C++ atomics: how to allow only a single thread to access a function?

Your atomic swap implementation might work. But trying to do thread safe programming without a lock is most always fraught with issues and is often harder to maintain.

Unless there's a performance improvement that's needed, then std::mutex with the try_lock() method is all you need, eg:

std::mutex mtx;

bool func()
    // making use of std::unique_lock so if the code throws an
    // exception, the std::mutex will still get unlocked correctly...

    std::unique_lock<std::mutex> lck(mtx, std::try_to_lock);
    bool gotLock = lck.owns_lock();

    if (gotLock)
        // do stuff

    return gotLock;

Your code looks correct to me, as long as you leave the critical section by falling out, not returning or throwing an exception.

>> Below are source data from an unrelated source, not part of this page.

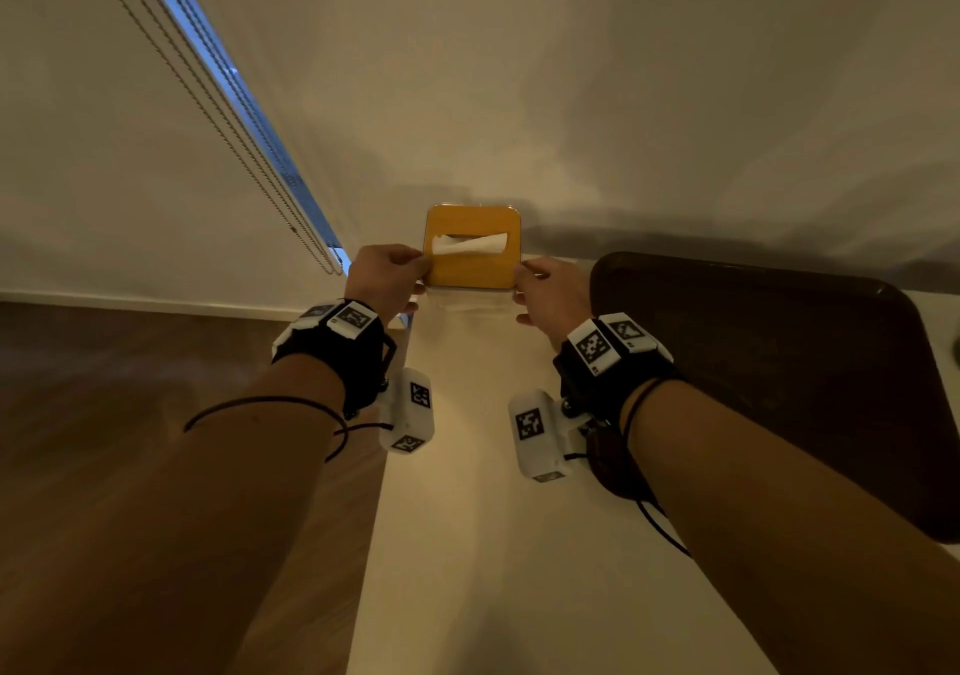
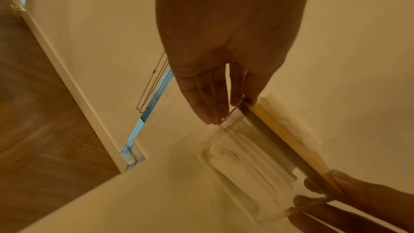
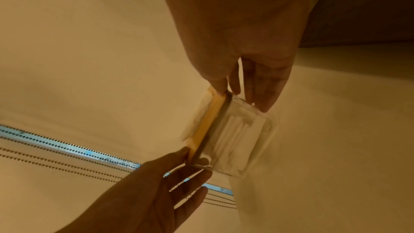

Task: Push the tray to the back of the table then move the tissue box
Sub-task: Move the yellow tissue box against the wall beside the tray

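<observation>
The tissue box (image 1: 472, 259) has a yellow lid, a clear body and a white tissue sticking out of its slot. It is at the back left of the pale table (image 1: 467, 544), close to the wall. My left hand (image 1: 387, 274) pinches its left edge, thumb on the lid and fingers on the clear side (image 2: 230, 107). My right hand (image 1: 545, 290) pinches the right edge the same way (image 3: 241, 100). Whether the box (image 2: 246, 157) (image 3: 235, 139) touches the table I cannot tell. The dark brown tray (image 1: 779, 362) (image 3: 358, 6) lies to the right of my right hand, its far rim near the wall.
A blind with bead chains (image 1: 234, 155) hangs at the left beside a strip of window. Wooden floor (image 1: 130, 388) lies beyond the table's left edge. The wall stands right behind the box. A small dark object (image 1: 957, 347) shows at the far right edge.
</observation>
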`<action>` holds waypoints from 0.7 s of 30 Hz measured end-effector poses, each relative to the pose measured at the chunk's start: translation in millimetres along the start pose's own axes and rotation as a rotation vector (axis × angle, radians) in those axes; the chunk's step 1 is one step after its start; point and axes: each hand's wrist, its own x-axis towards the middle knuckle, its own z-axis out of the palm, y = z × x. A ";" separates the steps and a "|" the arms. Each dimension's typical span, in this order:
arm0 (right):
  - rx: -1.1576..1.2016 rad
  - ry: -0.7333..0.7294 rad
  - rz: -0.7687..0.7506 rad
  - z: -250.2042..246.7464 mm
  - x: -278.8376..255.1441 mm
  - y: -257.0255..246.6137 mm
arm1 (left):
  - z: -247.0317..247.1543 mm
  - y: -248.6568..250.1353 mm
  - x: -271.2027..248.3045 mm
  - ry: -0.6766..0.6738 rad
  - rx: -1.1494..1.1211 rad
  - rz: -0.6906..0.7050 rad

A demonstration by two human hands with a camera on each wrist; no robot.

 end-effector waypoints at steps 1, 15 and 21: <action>0.006 0.000 0.008 0.3 -0.7 -1.0 | -0.2 0.7 0.0 -0.003 0.001 -0.001; 0.025 -0.004 0.048 0.8 1.9 -1.0 | 0.3 0.8 -4.1 0.002 -0.015 -0.029; 0.031 0.015 0.048 2.7 1.7 0.5 | -0.5 0.6 -4.2 0.003 -0.015 -0.026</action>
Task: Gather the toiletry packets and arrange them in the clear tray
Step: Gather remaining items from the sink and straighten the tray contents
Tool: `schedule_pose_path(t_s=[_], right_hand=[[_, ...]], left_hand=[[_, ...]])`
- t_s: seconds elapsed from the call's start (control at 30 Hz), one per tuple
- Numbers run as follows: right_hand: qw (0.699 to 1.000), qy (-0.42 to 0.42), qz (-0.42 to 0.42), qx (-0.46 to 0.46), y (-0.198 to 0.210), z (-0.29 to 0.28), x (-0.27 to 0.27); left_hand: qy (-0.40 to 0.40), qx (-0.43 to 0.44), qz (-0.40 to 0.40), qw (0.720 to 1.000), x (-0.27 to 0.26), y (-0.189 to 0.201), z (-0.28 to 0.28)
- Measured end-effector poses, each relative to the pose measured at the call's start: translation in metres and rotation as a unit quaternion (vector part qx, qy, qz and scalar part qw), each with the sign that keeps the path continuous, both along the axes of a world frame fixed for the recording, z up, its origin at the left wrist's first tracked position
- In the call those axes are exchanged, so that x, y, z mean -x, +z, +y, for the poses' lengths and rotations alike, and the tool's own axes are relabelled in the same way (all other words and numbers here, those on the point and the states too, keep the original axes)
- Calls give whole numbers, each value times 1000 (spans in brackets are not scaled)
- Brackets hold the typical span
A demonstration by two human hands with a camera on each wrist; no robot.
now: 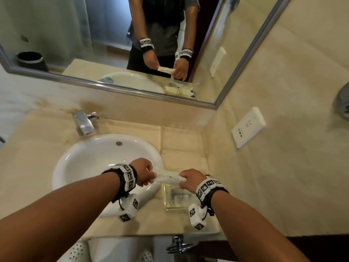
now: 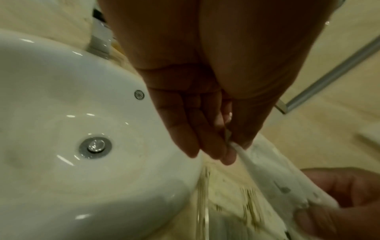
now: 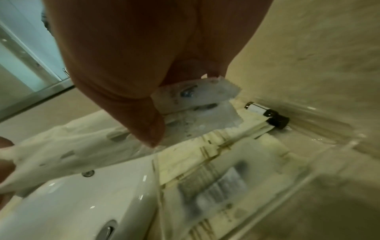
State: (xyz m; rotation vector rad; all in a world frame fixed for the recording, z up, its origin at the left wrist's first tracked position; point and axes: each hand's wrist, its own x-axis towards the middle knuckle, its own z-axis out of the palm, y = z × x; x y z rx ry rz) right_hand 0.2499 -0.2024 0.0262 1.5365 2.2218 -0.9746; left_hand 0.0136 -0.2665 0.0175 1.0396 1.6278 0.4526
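A white sink (image 1: 90,159) is set in the beige table (image 1: 28,167), a chrome faucet (image 1: 84,122) behind it. A framed mirror (image 1: 56,35) hangs above; a white wall outlet (image 1: 248,127) sits to the right.

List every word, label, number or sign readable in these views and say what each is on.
None can be read as text.
White packet held between the left hand and right hand: dark marks, too blurred.
Packets in the clear tray: printed blocks and gold lines, too blurred.
Small tube at the tray's far end: no legible label.
Wall socket plate: a faint mark, unreadable.
Wrist bands: black-and-white coded squares, no letters.
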Motion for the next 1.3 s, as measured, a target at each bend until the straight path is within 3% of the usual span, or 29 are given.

You can unlock with a release store; an RMW (like exchange) is unnecessary. The initial exchange only needs acquire. (But does need to be an atomic RMW like exchange or compare_exchange_strong)

Note that ISO C++ says that taking a std::mutex is an "acquire" operation, and releasing is is a "release" operation, because that's the minimum necessary for keeping the critical section contained between the taking and the releasing.

Your algo is exactly like a spinlock, but without retry if the lock's already taken. (i.e. just a try_lock). All the reasoning about necessary memory-order for locking applies here, too. What you've implemented is logically equivalent to the try_lock / unlock in @selbie's answer, and very likely performance-equivalent, too. If you never use mtx.lock() or whatever, you're never actually blocking i.e. waiting for another thread to do something, so your code is still potentially lock-free in the progress-guarantee sense.

Rolling your own with an atomic<bool> is probably good; using std::mutex here gains you nothing; you want it to be doing only this for try-lock and unlock. That's certainly possible (with some extra function-call overhead), but some implementations might do something more. You're not using any of the functionality beyond that. The one nice thing std::mutex gives you is the comfort of knowing that it safely and correctly implements try_lock and unlock. But if you understand locking and acquire / release, it's easy to get that right yourself.

The usual performance reason to not roll your own locking is that mutex will be tuned for the OS and typical hardware, with stuff like exponential backoff, x86 pause instructions while spinning a few times, then fallback to a system call. And efficient wakeup via system calls like Linux futex. All of this is only beneficial to the blocking behaviour. .try_lock leaves that all unused, and if you never have any thread sleeping then unlock never has any other threads to notify.

There is one advantage to using std::mutex: you can use RAII without having to roll your own wrapper class. std::unique_lock with the std::try_to_lock policy will do this. This will make your function exception-safe, making sure to always unlock before exiting, if it got the lock.